Benefícios a juízes e promotores e aumento salarial de defensores públicos aquecem debate

A adoção do auxílio-moradia fez aumentar as despesas com indenizações pagas pelo Tribunal de Justiça do Paraná (TJPR) a magistrados paranaenses em até 447%.

O número aparece em um levantamento do JOTA que leva em conta os meses de junho — último mês sem o pagamento do benefício — e outubro, que possui a folha de pagamento mais recente disponibilizada no Portal da Transparência do órgão.

Em um dos casos, uma juíza de primeiro grau que recebia indenização no valor de RS 1.110,29 em junho passou a receber R$ 6.079,61 em outubro, aumento de 447%. Na média, as indenizações pagas pelo Judiciário do Paraná passaram da faixa de R$ 1.100,00 a R$ 1.500,00 para R$ 5.800,00 a R$ 6.100,00 em quatro meses.

O pagamento do auxílio-moradia para os magistrados foi aprovado pela Assembleia Legislativa em março e regulamentado em junho pelo TJ. Desde então, tem sido motivo de muitos questionamentos.

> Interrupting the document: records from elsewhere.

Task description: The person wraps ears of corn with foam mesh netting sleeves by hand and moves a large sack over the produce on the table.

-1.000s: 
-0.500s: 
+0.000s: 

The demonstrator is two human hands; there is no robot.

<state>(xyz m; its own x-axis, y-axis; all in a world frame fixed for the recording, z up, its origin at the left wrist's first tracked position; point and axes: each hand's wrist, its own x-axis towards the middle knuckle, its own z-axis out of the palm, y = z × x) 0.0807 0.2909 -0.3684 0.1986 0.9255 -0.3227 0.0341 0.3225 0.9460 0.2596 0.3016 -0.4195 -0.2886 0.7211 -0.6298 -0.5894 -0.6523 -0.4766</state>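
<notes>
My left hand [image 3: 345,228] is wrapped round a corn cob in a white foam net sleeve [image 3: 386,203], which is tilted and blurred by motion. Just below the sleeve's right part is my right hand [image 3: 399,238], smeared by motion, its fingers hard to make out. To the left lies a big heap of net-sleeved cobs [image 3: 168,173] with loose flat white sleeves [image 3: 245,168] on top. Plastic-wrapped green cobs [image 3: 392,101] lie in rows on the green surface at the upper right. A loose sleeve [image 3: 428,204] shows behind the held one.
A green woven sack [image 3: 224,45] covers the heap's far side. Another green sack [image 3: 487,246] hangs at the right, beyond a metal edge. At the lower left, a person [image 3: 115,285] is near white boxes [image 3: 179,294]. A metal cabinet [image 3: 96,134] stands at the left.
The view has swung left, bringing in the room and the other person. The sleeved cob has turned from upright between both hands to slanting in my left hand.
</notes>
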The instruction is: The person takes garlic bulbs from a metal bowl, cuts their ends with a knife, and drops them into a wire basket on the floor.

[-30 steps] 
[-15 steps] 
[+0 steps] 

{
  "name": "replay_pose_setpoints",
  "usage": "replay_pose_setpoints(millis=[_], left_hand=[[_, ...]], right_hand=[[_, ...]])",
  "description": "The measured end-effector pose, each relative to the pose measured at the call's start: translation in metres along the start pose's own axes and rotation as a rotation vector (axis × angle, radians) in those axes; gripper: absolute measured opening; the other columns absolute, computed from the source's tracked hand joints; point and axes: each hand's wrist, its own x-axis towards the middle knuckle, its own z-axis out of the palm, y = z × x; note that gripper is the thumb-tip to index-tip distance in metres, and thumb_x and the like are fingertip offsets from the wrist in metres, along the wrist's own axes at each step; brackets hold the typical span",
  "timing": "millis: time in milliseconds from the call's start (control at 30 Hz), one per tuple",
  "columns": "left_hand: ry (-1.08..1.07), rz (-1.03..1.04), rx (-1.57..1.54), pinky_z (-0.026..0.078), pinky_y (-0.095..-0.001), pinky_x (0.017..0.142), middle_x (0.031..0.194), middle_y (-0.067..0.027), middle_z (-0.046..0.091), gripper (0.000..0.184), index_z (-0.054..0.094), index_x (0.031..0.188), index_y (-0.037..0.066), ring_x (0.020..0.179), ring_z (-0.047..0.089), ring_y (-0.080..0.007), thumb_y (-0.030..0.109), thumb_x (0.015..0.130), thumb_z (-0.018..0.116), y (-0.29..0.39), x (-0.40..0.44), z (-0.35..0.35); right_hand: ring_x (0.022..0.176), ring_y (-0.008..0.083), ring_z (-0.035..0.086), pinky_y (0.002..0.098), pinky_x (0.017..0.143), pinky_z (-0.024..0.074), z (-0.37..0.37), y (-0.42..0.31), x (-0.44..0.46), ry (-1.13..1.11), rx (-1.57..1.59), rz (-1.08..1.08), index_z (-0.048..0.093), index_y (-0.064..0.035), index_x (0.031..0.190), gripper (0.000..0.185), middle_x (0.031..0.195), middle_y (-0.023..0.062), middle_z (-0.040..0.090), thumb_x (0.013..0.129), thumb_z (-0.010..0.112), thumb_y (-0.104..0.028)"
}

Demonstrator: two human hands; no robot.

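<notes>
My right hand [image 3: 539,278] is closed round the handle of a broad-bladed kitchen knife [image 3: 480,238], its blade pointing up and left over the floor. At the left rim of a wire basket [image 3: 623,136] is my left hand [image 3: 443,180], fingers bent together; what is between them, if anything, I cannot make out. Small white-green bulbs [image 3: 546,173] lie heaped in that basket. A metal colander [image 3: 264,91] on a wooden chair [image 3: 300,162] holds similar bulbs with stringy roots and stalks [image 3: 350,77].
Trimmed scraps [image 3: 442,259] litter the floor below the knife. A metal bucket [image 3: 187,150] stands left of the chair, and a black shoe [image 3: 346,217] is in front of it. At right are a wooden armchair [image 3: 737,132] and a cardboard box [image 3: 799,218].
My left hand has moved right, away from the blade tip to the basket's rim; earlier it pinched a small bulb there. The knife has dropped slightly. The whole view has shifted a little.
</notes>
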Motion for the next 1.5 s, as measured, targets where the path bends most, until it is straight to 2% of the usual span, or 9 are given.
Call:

Leia entrevista com o cientista político Ricardo Costa Oliveira, da UFPR.

O valor inicial do benefício variava de R$ 3,2 a R$ 4,4 mil, mas, com a decisão do Supremo Tribunal Federal (STF) e a regulamentação do Conselho Nacional de Justiça (CNJ), todos os magistrados  passaram a receber R$ 4,4 mil.

A assessoria de imprensa do TJPR não informa se o valor pago já é o definido pelo CNJ. Mas o JOTA constatou que, de setembro a outubro, houve um acréscimo no valor pago nas indenizações.

Auxílios

Benefício de maior valor pago aos magistrados, o auxílio-moradia soma-se a outras compensações as quais os juízes paranaenses já tinham direito. São eles: auxílio-alimentação, auxílio-transporte, auxílio pré-escolar, auxílio- saúde, auxílio-livro e auxílio-natalidade.

Os magistrados contam também com benefícios não-financeiros. Eles têm direito, por exemplo, a 60 dias e não 30 dias de férias. Também recebem 50% do salário como adicional de férias, quando o convencional é pagar 33%. Para os desembargadores, o tribunal reserva outras particularidades: eles têm direito a carro com motorista, desfrutam de um café da tarde gratuito e recebem cestas de frutas frescas nos gabinetes.

Alguns dos benefícios são adotados no Ministério Público. Os promotores paranaenses contam com auxílio-saúde, auxílio-alimentação, tiram 60 dias de férias e recebem adicional de 50% no salário. No começo de novembro, o procurador-geral assinou a regulamentação do auxílio-moradia, retroativo a setembro.

O pagamento do auxílio-moradia tem sido motivo de debate na comunidade jurídica paranaense.  A OAB-PR manifestou contrariedade ao projeto desde que ele começou a tramitar na Assembleia. A entidade foi uma das primeiras a cobrar um posicionamento contrário da OAB nacional à regulamentação do CNJ.

Defensoria

Além do Tribunal de Justiça e do Ministério Público, a Defensoria Pública do estado chamou a atenção, nas últimas semanas, por conceder um aumento considerado irreal aos seus membros. Reportagem do jornal Gazeta do Povo revelou que os defensores públicos receberam um aumento de 87% em um ano.

Os aumentos, concedidos por meio de deliberações do Conselho Superior da Defensoria Pública, geraram um mal-estar público com o governador do estado, Beto Richa (PSDB). Ele declarou que os aumentos “não se justificavam” e determinou à Controladoria-Geral do estado que investigasse as decisões da Defensoria.

Criada em 1991, a Defensoria Pública do Paraná levou vinte anos para começar a funcionar na prática. A nomeação dos primeiros concursados ocorreu em 2011.

O órgão diz que todos os atos de aumentos salariais são previstos em lei e que segue o modelo aplicado com outras carreiras de estado.